Search code examples
rrobust

R: glmrob can't predict models with dropped co-linear columns, while glm can?


I'm learning to implement robust glms in R, but can't figure out why I am unable to get glmrob to predict values from my regression models when I have a model where some columns are dropped due to co-linearity. Specifically when I use the predict function to predict values from a glmrob, it always gives NA for all values. I don't observe this when predicting values from the same data & model using glm. It doesn't seem to matter what data I use -- as long as there is a NA coefficient in the fitted model (and the NA isn't the last coefficient in the coefficient vector), the predict does not work.

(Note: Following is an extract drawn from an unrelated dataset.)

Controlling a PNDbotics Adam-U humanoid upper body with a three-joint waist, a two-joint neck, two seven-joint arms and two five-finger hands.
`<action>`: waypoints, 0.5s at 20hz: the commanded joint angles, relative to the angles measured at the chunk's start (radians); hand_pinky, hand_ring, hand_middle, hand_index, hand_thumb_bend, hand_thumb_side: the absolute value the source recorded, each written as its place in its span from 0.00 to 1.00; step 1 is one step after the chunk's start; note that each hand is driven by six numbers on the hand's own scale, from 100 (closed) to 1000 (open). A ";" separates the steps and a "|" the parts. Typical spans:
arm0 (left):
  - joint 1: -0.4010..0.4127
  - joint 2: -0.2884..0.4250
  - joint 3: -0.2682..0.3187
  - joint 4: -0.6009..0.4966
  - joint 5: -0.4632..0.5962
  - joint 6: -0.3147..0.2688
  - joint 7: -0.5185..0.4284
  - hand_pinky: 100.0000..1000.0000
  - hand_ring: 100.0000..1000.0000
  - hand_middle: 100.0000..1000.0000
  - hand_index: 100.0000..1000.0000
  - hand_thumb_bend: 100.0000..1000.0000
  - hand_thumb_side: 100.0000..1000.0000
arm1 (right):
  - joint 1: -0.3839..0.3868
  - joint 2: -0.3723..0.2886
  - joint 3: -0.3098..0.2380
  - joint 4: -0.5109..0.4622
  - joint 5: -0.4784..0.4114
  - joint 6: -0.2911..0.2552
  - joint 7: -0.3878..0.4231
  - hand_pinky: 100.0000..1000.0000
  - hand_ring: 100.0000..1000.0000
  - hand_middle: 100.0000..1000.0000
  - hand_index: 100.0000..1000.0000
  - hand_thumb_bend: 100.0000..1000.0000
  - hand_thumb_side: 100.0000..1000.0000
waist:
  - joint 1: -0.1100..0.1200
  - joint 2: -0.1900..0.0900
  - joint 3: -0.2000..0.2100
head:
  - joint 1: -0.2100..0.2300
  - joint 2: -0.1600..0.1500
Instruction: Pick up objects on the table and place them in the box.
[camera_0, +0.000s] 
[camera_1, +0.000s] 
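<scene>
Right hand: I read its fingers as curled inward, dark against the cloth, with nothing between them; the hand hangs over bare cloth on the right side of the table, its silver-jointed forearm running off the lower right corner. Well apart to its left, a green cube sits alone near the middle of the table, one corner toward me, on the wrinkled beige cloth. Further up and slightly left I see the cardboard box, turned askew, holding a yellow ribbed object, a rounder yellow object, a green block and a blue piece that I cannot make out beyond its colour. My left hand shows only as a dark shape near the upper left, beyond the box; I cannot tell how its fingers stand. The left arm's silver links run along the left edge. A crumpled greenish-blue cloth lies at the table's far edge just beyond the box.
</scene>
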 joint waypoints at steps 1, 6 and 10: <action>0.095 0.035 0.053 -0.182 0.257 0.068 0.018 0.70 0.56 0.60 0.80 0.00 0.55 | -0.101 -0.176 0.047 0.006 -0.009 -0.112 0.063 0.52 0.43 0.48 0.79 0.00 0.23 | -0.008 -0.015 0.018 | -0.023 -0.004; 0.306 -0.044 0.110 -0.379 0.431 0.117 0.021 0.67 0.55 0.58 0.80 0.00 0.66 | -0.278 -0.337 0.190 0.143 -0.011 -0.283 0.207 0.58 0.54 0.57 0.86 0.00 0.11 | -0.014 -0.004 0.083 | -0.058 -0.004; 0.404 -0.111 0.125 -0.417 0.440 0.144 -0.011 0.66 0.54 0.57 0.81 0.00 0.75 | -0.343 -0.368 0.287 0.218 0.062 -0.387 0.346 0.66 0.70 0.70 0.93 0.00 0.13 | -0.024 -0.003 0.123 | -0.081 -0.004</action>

This behavior holds for all datasets and models I have tried where an internal column is dropped due to co-linearity. I include a fake data set where two columns are dropped from the model, which gives two NAs in the coefficient list. Both glm and glmrob give nearly identical coefficients, yet predict only works with the glm model. So my question is: what don't I understand about robust regression that would prevent my glmrob models from generating predicted values?

library(robustbase)

#Make fake data with two categorial predictors
df <- data.frame("category" = rep(c("A","B","C"),each=6))
df$location <- rep(1:6,each=3)
val <- rep(c(500,50,5000),each=6)+rep(c(50,100,25,200,100,1),each=3)
df$value <- rpois(NROW(df),val)

#note that predict works if we omit the newdata parameter. However I need the newdata param
#so I use the original dataframe here as a stand-in.  
mod <- glm(val ~ category + as.factor(location), data=df, family=poisson)
predict(mod, newdata=df) # works fine

mod <- glmrob(val ~ category + as.factor(location), data=df, family=poisson)
predict(mod, newdata=df) #predicts NA for all values

Solution

  • I've been digging into this and have concluded that the problem does not lie in my understanding of robust regression, but rather the problem lies with a bug in the robustbase package. The predict.lmrob function does not correctly pick the necessary coefficients from the model before the prediction. It needs to pick the first x non-NA coefficients (where x=rank of the model matrix). Instead it merely picks the first x coefficients without checking if they are NA. This explains why this problem only surfaces for models where the NA isn't the last coefficient in the coefficient vector.

    To fix this, I copied the predict.lmrob source using:

    getAnywhere(predict.lmrob)
    

    and created my own replacement function. In this function I made a single modification to the code:

    ...
    p <- object$rank
    if (is.null(p)) {
        df <- Inf
        p <- sum(!is.na(coef(object)))
        #piv <- seq_len(p) # old code
        piv <- which(!is.na(coef(object))) # new code
    }
    else {
        p1 <- seq_len(p)
        piv <- if (p) 
            qr(object)$pivot[p1]
    }
    ...
    

    I've run a few hundred datasets using this change and it has worked well.